6. Representations and Warranties. To induce the Lenders and the Administrative Agent to enter into this Amendment, the Borrowers hereby represent and warrant to the Lenders and the Administrative Agent as follows:

(a) This Amendment has been duly executed and delivered by each Borrower and the Credit Agreement, as amended by this Amendment, constitutes the legal, valid and binding obligation of each Borrower enforceable against the Borrowers in accordance with its terms, subject to limitations as to enforceability which might result from bankruptcy, insolvency, reorganization, moratorium or similar laws or equitable principles relating to or limiting creditors’ rights generally.

(b) The Borrowers’ execution, delivery and performance of this Amendment: (i) has been duly authorized by all requisite corporate action and, if required, shareholder action, (ii) does not require the consent or approval of any governmental or regulatory body or agency, and (iii) will not (A) violate (1) any provision of applicable law, statute, rule or regulation or any of the Borrowers’ Organizational Documents or (2) any order of any court or any rule, regulation or order of any other agency or government binding upon the Borrowers, or (B) result in a breach of any provision of or constitute (alone or with due notice or lapse of time or both) a default under any material indenture, agreement or other instrument to which any Borrower is a party or by which any of its properties or assets are or may be bound.

(c) After giving effect to this Amendment, no Default or Event of Default shall have occurred and be continuing under the Credit Agreement.

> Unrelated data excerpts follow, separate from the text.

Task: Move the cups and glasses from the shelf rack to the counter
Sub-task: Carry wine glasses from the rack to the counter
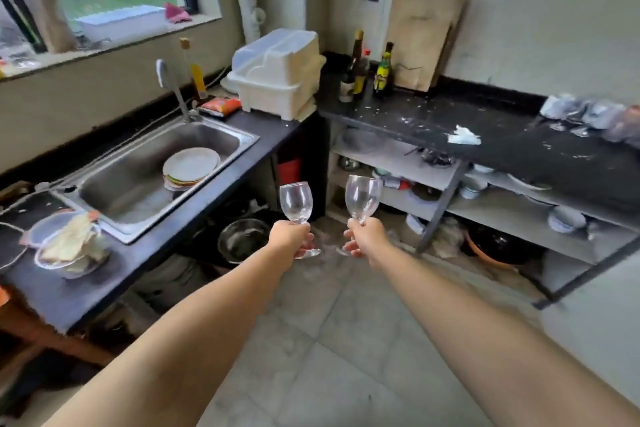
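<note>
I hold two clear wine glasses upright over the tiled floor, in front of the counter corner. My left hand (290, 236) is closed round the stem of the left wine glass (296, 202). My right hand (367, 239) grips the stem of the right wine glass (363, 197). The dark counter (512, 146) runs to the right, with several blurred glasses (588, 113) standing at its far right end. Under it is the shelf rack (446, 180) with bowls and small dishes on its boards.
A steel sink (138, 184) with stacked plates (190, 166) lies on the left. A white dish rack (280, 76), bottles (360, 69) and a leaning cutting board (422, 35) stand at the back corner. A crumpled white tissue (464, 137) lies on the counter. Pots (242, 239) stand under the sink.
</note>
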`<state>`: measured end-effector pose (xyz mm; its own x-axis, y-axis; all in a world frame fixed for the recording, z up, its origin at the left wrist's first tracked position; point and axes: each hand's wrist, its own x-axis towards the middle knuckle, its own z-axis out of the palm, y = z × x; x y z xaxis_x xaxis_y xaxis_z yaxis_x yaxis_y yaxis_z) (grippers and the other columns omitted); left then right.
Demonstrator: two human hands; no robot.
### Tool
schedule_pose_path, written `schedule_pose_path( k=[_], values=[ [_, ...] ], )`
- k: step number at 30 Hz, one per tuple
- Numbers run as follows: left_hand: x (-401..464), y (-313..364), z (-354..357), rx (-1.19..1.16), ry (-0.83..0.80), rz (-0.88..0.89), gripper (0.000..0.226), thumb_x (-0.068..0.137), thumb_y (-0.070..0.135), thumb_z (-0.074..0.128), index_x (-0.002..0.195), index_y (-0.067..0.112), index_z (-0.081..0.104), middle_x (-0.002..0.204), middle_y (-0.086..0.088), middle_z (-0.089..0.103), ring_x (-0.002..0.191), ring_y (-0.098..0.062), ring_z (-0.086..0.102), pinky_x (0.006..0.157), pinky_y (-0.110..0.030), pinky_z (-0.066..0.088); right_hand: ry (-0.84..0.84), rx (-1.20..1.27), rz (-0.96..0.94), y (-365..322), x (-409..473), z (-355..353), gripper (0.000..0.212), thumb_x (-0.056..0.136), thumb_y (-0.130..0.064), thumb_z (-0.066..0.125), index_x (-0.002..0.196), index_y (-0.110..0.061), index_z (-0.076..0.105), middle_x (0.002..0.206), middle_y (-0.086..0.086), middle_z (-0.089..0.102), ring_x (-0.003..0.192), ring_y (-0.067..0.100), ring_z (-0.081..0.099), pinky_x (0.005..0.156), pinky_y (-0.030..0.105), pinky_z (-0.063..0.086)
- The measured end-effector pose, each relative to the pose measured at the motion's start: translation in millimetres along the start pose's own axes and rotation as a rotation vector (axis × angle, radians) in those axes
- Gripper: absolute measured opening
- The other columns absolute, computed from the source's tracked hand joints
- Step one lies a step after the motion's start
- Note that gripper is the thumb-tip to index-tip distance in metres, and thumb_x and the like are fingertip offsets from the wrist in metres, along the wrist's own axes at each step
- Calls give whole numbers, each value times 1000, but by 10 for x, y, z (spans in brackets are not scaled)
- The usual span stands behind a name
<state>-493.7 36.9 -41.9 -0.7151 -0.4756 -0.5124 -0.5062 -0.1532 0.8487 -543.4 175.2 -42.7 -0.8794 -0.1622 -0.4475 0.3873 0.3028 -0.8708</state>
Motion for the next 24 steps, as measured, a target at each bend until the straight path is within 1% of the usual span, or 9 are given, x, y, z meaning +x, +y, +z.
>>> schedule_pose_path(
  k=[2,3,6,10,15,17,20,22,24],
  values=[
    [28,30,425,77,-49,19,24,90,6,53,67,9,55,67,-6,58,31,-7,49,54,-27,56,78,41,30,108,63,-398,16,97,-18,41,101,-7,51,78,3,58,27,1,50,29,11,33],
    [43,49,645,111,-83,24,25,90,6,53,66,9,55,66,-6,57,26,-4,46,42,-18,48,117,66,38,166,92,-597,13,97,-18,41,101,-8,50,78,4,58,27,2,50,30,11,33],
    [82,106,1319,183,-220,32,28,91,3,52,63,9,53,63,-7,53,20,-2,41,30,-8,34,230,123,65,303,169,-1203,10,97,-16,41,101,-11,48,73,2,56,26,2,49,29,10,33],
    [163,227,2132,290,-371,57,26,91,4,55,65,9,54,64,-5,56,21,-1,46,28,-9,34,359,171,107,421,365,-1918,13,98,-18,41,92,-10,49,73,1,55,29,4,50,30,13,36],
    [378,541,3104,373,-504,83,23,92,5,53,69,5,56,62,-5,56,33,-10,51,28,-11,35,499,242,144,394,772,-2744,18,98,-18,43,110,-8,52,75,1,56,47,13,52,31,14,37],
    [467,718,3475,412,-545,75,24,92,4,53,68,6,55,63,-5,55,29,-7,49,28,-11,36,534,249,174,343,957,-3039,25,98,-20,43,116,-5,53,76,0,57,48,13,53,33,16,40],
    [616,961,3983,446,-594,73,29,93,2,51,64,7,52,63,-6,56,23,-4,46,32,-14,42,575,264,186,245,1188,-3432,25,98,-20,43,116,-4,52,78,0,58,48,13,54,34,18,41],
    [718,1110,4338,467,-616,73,29,92,2,53,64,5,52,64,-8,56,32,-10,51,42,-22,48,611,283,187,200,1324,-3703,20,98,-19,42,112,-6,50,80,0,57,47,12,55,34,18,41],
    [779,1194,4570,471,-616,69,26,92,5,54,66,5,53,64,-8,57,40,-14,53,42,-22,49,638,296,202,186,1400,-3900,19,98,-19,42,110,-7,49,82,0,58,43,10,56,34,17,41]
  ],
)
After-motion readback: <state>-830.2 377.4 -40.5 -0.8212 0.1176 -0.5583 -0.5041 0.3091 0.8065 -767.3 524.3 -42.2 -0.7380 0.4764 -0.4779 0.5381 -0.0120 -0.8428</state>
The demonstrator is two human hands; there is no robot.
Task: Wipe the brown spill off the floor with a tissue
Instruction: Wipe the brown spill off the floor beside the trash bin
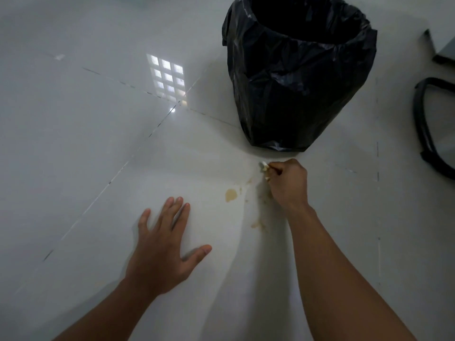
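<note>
A brown spill (231,195) lies on the glossy white tile floor, with smaller smears (258,224) and specks toward the right. My right hand (289,184) is curled shut on a crumpled, stained tissue (264,167), pressed to the floor just right of the main blotch and close to the bin's base. Only a small white tip of the tissue shows past my fingers. My left hand (165,244) rests flat on the floor with fingers spread, to the lower left of the spill, holding nothing.
A bin lined with a black plastic bag (299,77) stands just beyond my right hand. A black chair base (429,134) sits at the right edge, with a dark furniture foot (435,49) above it. Open tile floor stretches to the left.
</note>
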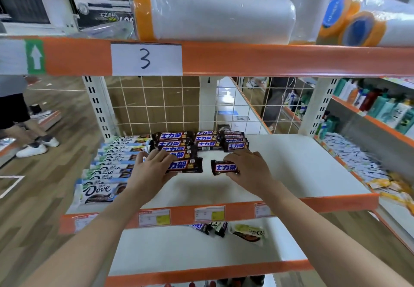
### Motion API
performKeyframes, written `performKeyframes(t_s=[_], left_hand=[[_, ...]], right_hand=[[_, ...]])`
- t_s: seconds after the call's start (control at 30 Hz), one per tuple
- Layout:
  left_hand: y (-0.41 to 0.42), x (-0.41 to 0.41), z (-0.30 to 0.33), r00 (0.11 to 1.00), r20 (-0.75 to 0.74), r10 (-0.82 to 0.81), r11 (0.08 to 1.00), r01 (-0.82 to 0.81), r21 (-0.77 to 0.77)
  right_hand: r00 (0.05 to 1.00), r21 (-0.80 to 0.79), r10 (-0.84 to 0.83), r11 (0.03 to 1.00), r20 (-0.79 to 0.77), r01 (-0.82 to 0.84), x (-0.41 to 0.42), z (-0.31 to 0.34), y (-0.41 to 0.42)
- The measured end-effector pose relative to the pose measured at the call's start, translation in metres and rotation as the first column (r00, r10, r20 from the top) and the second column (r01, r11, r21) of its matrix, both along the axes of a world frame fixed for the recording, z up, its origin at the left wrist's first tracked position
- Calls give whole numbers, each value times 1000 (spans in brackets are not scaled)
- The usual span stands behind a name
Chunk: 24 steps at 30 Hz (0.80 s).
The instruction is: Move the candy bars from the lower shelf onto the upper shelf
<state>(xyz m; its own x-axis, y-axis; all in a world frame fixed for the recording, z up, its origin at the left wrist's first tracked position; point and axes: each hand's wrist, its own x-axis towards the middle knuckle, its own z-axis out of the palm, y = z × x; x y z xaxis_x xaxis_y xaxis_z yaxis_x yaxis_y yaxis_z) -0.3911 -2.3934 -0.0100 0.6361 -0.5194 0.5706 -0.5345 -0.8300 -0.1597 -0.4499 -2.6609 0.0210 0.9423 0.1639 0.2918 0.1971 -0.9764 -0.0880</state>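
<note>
Dove bars (105,170) lie left of Snickers bars (201,140) on the upper shelf (302,163).

Both bare arms reach forward, hands low, each on a bar.
Left hand (154,165): palm down, fingers spread and curled over the left end of a candy bar (187,165), thumb underneath at the near side; forearm runs in from the lower left. Right hand (244,165): palm down, fingers curled over the top, thumb at the near edge, pinching a second candy bar (225,167) by its right end; forearm comes from the lower right. Hands close but apart.
</note>
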Motion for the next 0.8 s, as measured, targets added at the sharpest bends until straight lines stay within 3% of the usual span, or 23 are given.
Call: performKeyframes(t_s=[0.33, 0.8], left_hand=[[-10, 41, -12, 999, -26, -25, 1000, 24, -18], [-10, 60, -15, 983, -174, 60, 998, -60, 4]], right_hand=[[999, 7, -34, 999, -6, 34, 34, -10, -10], [1000, 19, -2, 1000, -16, 2, 64, -18, -3]])
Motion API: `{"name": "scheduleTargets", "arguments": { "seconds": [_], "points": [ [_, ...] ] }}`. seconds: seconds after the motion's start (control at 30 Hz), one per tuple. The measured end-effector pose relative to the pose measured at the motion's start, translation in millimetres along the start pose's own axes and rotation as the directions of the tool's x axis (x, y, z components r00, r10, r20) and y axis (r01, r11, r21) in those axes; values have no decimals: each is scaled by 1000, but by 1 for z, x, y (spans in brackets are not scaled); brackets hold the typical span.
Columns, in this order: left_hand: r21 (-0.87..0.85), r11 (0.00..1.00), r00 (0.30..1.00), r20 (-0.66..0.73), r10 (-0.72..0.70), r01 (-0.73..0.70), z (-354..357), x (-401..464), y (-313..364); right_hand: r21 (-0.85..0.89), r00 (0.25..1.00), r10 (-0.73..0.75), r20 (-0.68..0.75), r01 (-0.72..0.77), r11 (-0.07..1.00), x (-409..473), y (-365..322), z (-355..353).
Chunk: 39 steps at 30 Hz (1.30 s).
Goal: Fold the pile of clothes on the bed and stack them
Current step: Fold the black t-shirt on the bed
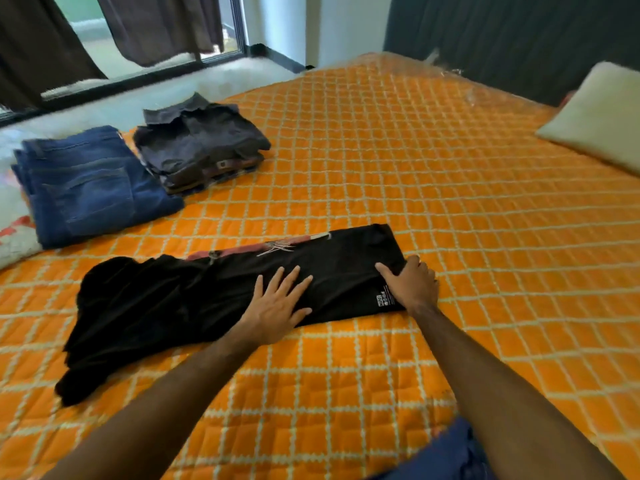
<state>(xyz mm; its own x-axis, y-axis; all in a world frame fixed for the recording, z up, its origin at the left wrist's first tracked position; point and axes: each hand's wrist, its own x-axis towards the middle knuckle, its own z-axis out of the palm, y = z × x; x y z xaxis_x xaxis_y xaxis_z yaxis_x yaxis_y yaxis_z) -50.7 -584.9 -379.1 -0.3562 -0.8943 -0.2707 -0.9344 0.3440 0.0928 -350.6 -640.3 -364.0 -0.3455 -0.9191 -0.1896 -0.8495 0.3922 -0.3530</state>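
Observation:
A black T-shirt [194, 306] lies on the orange quilted bed [433, 202], folded lengthways into a long strip with a red print showing along its far edge. Its left end is bunched and loose. My left hand [280, 306] presses flat on the strip's middle, fingers spread. My right hand [412, 285] holds the shirt's right end, thumb on top of the cloth and fingers over its edge. Folded blue jeans [90, 188] and a stack of dark folded clothes [201, 147] sit at the far left of the bed.
A pale pillow [595, 116] lies at the bed's right side against a dark headboard wall [512, 32]. Windows with brown curtains [159, 26] stand beyond the bed's far left edge. Blue fabric [446, 455] shows at the bottom near my right arm.

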Motion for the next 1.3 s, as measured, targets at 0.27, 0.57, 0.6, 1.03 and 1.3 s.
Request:
{"name": "scheduleTargets", "arguments": {
  "seconds": [0.27,0.57,0.6,1.03,1.3],
  "points": [
    [-22,996,993,-80,-90,89,19,10,22,582,940,-196,279,-3,813,29,-2,-9],
    [-158,986,994,-78,-74,61,14,24,48,779,932,-122,340,-206,592,38,12,-47],
    [-253,966,994,-81,-75,52,14,29,55,800,936,-136,325,-195,567,38,12,-59],
    [-848,-522,924,122,-362,-92,-57,-39,-21,437,698,-547,462,357,825,-85,-208,5],
    [-638,744,697,-441,-565,199,-45,-88,-82,144,963,-228,146,208,968,-69,-166,35]
  ]
}}
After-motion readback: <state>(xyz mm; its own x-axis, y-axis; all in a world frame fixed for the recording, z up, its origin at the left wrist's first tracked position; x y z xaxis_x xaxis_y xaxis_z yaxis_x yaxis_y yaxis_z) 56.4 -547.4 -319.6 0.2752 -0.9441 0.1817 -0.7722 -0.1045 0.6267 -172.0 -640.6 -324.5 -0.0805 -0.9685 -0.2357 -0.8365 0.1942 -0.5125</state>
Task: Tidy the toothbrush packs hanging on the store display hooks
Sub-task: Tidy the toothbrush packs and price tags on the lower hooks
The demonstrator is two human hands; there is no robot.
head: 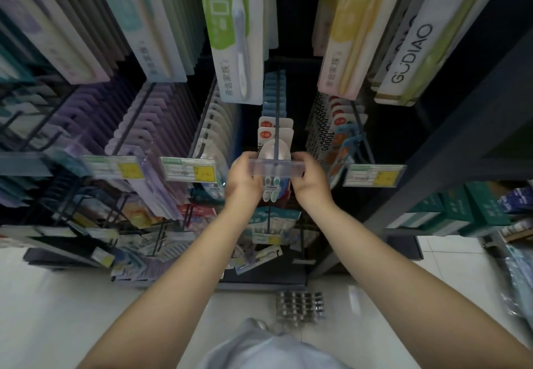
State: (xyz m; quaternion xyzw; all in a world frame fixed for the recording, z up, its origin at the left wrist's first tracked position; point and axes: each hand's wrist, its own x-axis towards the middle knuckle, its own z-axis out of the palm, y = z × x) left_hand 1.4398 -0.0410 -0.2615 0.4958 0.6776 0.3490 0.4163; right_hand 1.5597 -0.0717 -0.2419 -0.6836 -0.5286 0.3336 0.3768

(d) Before and after giving effect to this Amendment, the warranties and covenants of the Borrowers in Article IV of the Credit Agreement, and in each of the other Loan Documents, shall be true and correct as though made on the date hereof, except for changes that are permitted by the terms of the Credit Agreement, or such other Loan Document, and except to the extent such warranties and covenants specifically relate to an earlier date.

7. Effectiveness of this Amendment. All amendments and changes accomplished by this Amendment shall be effective on the date the conditions precedent set forth in Section 4 of this Amendment have been satisfied.

8. Ratification. As amended hereby, the Credit Agreement is hereby ratified, approved, and confirmed in every respect, and shall remain in full force and effect.

9. Acknowledgments and Affirmations. The Borrowers, the Lenders and the Administrative Agent each acknowledge that every reference to the “Credit Agreement” in the Loan Documents shall refer to the Credit Agreement as amended hereby. The Borrowers confirm and acknowledge that they will continue to comply with the covenants set forth in the Credit Agreement and the other Loan Documents, as amended hereby.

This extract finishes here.